## REQUIRED WORK
Only lines containing the word "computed" belong in the answer; copy each one from the records.

[Data excerpts]
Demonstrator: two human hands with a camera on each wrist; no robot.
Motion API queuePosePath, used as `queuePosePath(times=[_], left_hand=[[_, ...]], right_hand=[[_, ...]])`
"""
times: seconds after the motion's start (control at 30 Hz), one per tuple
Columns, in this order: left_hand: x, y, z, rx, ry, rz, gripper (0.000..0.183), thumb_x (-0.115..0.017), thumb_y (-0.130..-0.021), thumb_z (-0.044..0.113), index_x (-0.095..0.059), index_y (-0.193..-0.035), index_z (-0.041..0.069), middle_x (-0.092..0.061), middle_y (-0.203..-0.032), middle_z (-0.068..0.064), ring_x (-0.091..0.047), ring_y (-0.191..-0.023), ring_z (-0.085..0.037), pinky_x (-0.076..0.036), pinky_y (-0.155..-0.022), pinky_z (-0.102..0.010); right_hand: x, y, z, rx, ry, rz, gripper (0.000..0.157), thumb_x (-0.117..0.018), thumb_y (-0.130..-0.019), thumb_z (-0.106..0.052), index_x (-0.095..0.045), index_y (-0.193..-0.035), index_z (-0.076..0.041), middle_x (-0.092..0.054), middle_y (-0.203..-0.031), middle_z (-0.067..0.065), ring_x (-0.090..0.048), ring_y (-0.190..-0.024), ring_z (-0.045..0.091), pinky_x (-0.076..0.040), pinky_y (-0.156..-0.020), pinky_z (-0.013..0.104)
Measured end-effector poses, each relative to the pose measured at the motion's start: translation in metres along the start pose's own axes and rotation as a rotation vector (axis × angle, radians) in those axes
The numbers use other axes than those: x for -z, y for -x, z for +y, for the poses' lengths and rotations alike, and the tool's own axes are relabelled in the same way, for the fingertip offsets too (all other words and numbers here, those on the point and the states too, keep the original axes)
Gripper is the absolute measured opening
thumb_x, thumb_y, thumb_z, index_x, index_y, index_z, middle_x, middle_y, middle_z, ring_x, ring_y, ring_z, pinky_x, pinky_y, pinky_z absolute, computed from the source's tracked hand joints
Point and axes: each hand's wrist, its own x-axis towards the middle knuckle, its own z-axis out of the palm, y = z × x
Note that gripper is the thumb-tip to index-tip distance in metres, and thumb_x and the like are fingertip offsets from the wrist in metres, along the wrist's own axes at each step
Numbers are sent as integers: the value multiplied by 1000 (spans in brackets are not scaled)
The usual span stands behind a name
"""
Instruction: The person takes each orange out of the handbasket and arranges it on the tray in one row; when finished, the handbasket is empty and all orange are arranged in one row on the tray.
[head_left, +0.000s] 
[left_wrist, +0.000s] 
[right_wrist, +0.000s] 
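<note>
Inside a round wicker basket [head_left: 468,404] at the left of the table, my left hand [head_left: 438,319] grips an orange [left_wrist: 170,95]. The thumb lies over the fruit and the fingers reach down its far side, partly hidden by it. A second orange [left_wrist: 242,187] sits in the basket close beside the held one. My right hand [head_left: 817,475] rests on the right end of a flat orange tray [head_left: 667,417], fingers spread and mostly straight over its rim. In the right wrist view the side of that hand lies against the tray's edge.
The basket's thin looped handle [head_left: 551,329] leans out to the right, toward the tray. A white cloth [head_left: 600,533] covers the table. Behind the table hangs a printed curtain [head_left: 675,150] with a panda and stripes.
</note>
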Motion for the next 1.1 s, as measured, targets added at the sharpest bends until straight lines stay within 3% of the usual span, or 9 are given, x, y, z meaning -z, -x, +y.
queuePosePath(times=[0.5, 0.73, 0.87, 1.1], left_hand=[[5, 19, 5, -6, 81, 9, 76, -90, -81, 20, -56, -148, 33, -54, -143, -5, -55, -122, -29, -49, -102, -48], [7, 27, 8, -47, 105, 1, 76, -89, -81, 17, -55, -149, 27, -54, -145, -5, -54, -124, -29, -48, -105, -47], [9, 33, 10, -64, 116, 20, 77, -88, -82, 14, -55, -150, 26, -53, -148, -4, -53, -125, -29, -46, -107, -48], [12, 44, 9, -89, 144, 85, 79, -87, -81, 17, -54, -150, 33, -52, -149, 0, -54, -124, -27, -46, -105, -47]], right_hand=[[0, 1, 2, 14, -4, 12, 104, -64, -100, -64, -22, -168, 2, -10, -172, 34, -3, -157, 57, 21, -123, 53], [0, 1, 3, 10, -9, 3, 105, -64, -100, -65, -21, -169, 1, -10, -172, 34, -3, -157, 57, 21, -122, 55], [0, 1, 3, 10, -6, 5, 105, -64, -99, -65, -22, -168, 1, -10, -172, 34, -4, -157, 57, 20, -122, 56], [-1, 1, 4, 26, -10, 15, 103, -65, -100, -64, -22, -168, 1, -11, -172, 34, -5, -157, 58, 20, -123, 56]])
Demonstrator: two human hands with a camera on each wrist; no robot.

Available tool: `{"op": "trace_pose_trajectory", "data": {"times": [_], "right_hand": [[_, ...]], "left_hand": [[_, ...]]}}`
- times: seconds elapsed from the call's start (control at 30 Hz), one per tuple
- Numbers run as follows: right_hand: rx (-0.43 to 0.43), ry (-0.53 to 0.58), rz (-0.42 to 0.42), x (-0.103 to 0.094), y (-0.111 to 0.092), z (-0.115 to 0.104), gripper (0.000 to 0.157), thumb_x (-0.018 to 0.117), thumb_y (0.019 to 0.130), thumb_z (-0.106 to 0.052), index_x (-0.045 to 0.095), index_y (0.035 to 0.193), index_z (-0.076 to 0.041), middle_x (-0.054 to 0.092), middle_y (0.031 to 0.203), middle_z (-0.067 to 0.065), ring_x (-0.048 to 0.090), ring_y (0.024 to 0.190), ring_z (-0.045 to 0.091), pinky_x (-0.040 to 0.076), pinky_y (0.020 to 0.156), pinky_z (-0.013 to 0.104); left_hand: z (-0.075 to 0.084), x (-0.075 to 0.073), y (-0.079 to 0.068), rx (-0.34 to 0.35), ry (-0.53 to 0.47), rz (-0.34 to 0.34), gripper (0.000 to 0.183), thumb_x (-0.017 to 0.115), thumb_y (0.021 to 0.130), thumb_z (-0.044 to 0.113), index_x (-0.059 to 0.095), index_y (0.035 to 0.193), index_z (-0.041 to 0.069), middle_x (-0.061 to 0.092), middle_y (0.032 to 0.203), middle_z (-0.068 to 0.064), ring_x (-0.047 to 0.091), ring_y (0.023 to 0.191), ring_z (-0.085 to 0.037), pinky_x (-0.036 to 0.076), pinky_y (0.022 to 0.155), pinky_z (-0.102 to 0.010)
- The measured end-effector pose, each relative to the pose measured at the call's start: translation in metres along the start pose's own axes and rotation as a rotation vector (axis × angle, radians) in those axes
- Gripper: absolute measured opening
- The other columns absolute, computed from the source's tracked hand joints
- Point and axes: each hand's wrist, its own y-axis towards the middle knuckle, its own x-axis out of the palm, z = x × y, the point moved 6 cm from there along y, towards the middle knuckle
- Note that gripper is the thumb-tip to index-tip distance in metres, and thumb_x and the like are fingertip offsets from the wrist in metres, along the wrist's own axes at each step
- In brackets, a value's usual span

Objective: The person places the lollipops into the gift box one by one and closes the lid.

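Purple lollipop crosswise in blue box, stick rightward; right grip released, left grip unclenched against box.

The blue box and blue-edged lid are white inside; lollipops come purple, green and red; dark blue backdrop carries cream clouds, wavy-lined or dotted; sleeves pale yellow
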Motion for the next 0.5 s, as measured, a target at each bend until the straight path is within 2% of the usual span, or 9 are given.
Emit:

## ANSWER TO THE EXERCISE
thumb_x, thumb_y, thumb_z, index_x, index_y, index_z, middle_x, middle_y, middle_z, ring_x, ring_y, ring_z, pinky_x, pinky_y, pinky_z absolute, computed from the source's tracked hand joints
- The other columns absolute, computed from the source's tracked hand joints

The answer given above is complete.